La verdad es que no tenía ninguna foto que poner hoy. Me dejé la cámara en casa. En la post-resaca del domingo, la tarde más jodida. Hoy no me he escapado, ha llamado Lele al fijo. No tiene pantalla. Me he sentido muy bien hablando con ella (y muy mal, por supuesto). Habríamos podido quedar, pero… no hace falta explicar nada. Ahora no sé cómo estoy, si bien o bien jodido. Lele, niña, ¿qué nos ha pasado? Sonaba la luz de las farolas de fuera, emitían un zumbido constante en mis oídos. Yo luego he llorado un ratazo, nada serio, me tendré que ir acostumbrando. Ya lo estoy. Dolor punzante. Dolor. Dolor por todas partes, bajas en posiciones terribles sobre las sillas, en el monitor, en mis pestañas, como el día de la Armada Invencible. Aunque parezca una estupidez… buah, da igual. No puedo explicar lo que sucede, ni aunque quiera. El caso es que si lo miras desde dentro ha sido una buena llamada. Qué sé yo. Yo en esto sólo puedo mirar. Todas las demás puertas se me cierran.

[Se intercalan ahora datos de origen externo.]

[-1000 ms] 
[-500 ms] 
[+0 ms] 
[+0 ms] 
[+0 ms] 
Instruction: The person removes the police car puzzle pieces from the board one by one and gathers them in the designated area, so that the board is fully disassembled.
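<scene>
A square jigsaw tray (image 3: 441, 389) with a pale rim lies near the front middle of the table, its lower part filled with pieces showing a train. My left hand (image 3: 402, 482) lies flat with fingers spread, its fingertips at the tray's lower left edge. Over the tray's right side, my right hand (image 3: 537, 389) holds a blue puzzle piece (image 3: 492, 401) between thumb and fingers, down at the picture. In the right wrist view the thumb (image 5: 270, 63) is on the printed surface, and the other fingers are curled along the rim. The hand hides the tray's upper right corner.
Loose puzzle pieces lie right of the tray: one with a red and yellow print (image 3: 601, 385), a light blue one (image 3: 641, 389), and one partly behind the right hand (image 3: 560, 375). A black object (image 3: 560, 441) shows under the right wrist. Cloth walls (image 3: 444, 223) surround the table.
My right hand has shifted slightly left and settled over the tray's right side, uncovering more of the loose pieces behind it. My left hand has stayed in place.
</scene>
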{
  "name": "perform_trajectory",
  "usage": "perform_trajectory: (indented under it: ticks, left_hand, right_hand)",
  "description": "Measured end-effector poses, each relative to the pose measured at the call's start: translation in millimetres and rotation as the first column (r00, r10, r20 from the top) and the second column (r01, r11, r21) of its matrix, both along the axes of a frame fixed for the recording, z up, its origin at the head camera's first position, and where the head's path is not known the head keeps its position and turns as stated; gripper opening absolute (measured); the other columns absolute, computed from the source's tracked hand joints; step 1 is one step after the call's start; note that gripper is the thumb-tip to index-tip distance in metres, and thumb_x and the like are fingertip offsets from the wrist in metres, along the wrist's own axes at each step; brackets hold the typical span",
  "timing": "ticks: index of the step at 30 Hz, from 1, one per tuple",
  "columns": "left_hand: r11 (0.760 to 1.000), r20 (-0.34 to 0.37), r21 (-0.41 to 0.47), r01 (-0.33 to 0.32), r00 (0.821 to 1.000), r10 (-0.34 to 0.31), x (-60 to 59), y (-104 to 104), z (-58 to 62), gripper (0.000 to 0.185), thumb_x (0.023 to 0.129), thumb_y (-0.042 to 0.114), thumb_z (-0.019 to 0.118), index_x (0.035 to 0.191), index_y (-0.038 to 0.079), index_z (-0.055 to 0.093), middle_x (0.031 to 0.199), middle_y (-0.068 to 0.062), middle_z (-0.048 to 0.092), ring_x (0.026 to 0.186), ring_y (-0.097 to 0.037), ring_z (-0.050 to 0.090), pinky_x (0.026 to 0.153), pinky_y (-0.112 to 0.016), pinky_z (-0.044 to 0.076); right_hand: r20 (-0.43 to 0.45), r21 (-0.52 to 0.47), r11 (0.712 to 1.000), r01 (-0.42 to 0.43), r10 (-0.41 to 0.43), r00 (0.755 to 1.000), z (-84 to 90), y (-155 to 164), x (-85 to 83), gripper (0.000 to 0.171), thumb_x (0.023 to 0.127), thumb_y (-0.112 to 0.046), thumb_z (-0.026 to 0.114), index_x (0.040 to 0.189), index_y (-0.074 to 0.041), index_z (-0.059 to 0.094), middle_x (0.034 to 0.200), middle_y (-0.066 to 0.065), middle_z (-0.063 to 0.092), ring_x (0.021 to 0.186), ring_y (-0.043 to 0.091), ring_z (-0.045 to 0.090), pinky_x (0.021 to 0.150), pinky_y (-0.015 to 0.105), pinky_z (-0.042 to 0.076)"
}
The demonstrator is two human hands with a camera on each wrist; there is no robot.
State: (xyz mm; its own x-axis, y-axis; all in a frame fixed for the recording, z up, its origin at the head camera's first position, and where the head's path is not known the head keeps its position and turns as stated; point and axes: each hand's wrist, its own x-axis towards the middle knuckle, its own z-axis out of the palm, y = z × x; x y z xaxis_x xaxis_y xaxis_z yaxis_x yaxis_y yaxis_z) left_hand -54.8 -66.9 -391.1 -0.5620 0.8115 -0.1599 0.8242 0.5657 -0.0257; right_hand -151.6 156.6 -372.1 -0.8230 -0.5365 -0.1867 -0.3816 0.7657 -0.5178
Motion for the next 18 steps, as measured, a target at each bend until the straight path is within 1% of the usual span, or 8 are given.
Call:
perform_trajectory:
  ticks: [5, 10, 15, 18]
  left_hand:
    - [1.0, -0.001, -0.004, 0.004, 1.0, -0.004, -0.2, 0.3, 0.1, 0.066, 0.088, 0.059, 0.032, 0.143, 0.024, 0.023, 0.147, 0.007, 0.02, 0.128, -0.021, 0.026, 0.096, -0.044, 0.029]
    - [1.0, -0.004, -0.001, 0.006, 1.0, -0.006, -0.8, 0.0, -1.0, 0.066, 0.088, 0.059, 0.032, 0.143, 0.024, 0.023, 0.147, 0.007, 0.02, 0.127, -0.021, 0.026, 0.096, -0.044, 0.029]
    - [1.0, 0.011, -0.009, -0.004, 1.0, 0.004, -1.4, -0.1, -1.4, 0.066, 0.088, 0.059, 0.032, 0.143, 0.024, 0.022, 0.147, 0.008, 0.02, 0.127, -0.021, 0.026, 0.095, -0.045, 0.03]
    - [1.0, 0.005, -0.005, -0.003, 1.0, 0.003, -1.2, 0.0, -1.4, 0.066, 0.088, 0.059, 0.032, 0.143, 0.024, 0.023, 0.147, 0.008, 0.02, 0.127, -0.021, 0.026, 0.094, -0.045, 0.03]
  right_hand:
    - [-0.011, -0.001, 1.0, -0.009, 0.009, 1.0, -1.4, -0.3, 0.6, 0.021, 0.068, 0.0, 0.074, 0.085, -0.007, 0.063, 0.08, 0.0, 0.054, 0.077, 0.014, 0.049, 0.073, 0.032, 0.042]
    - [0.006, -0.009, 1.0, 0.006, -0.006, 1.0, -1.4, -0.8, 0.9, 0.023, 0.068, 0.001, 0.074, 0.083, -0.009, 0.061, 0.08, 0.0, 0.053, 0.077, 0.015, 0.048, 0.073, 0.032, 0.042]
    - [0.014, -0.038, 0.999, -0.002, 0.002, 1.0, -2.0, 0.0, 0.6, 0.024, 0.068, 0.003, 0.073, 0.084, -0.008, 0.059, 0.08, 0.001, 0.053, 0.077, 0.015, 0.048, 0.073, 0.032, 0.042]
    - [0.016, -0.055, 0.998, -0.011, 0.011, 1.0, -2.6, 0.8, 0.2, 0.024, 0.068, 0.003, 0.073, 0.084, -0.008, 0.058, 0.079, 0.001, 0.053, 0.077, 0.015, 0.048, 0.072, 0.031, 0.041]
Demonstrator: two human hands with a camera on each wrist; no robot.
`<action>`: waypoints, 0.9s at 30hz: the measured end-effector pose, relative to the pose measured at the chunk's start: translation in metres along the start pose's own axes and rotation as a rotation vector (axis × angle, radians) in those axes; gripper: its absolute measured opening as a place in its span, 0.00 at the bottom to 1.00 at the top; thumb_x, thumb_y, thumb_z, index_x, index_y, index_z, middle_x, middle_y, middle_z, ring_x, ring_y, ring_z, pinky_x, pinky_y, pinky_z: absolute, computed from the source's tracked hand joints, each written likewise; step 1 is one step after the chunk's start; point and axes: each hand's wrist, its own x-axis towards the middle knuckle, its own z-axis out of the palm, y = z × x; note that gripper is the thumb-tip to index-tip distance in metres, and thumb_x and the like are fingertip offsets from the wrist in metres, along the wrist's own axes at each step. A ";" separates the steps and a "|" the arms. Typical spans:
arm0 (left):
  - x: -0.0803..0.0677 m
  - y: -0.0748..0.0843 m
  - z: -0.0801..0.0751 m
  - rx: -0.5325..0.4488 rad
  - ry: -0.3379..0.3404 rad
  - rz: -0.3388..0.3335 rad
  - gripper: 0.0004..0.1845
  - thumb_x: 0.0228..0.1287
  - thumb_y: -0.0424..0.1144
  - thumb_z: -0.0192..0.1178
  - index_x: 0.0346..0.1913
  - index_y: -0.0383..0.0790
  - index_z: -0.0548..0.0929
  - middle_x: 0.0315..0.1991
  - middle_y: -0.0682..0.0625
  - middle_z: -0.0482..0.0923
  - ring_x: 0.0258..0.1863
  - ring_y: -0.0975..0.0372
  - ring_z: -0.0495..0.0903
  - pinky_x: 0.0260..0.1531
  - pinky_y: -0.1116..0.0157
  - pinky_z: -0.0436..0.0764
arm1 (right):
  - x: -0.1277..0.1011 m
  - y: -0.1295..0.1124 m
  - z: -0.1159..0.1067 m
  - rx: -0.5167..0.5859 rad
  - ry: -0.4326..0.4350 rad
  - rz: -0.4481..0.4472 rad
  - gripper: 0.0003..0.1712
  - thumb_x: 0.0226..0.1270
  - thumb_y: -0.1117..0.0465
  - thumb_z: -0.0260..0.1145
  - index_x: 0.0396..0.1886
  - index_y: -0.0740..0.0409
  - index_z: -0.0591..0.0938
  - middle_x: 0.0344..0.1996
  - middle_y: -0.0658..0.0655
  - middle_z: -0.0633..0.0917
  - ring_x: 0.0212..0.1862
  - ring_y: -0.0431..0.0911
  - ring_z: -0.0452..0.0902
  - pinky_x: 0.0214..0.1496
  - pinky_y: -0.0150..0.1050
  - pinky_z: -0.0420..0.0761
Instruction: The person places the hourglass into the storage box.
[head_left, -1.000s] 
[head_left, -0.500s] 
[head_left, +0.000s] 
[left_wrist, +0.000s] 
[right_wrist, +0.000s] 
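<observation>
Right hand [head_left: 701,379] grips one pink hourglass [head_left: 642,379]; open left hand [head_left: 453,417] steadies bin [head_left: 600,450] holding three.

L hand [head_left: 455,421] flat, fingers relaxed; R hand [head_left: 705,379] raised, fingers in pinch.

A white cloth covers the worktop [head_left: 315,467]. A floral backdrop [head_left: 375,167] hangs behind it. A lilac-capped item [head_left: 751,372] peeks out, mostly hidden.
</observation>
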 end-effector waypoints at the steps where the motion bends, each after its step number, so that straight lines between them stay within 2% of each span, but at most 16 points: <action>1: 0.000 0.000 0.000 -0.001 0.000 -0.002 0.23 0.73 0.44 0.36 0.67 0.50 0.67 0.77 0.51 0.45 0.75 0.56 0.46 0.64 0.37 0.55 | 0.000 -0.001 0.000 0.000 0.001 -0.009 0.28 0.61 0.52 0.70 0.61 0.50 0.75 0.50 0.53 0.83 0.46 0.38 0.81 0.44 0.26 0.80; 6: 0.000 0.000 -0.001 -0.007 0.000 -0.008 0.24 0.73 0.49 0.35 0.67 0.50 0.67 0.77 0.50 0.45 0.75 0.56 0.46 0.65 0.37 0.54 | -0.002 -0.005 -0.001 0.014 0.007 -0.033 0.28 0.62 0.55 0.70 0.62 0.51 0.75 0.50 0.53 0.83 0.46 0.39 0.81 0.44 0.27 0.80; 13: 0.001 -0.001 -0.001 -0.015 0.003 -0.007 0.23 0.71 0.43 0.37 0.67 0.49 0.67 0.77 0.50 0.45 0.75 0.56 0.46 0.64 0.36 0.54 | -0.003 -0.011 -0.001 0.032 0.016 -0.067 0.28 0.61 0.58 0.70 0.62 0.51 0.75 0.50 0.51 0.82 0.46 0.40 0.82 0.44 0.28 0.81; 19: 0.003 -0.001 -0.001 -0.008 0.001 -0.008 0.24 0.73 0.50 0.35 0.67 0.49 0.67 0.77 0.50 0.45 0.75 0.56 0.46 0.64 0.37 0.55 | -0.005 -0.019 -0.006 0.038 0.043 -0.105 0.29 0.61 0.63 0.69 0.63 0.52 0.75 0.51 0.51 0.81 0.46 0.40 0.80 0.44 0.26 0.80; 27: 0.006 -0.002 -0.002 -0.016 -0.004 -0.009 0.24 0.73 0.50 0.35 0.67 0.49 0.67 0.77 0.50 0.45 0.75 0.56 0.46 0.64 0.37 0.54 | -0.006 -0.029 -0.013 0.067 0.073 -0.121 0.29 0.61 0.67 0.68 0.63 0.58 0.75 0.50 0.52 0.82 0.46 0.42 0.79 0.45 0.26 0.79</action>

«Lele, niña, ¿qué nos ha pasado?», pregunté en un momento dado de la conversación. Ella sólo decía «no lo sé» todo el tiempo. No es necesaria más constatación. Otra vez el poema, sobre todo la parte final.
Y, sin embargo,
hubiera sido tan fácil hacer
callar a los que hablaban,
tan sencillo ensordecer
las mentiras que indolentes
trabaron,
tan simple acordar,
a sus espaldas,
un nuevo encuentro casual en
un momento cualquiera…
Pero llovía a cántaros,
palabras muertas y una despedida
definitiva.
Nosotros sólo
mirábamos.
Los que trababan las mentiras eramos nosotros mismos. Pero no sé qué nosotros. Cada vez tengo más la sensación de que en todo esto, todo ello incluído, no hemos sido más que espectadores. Joder.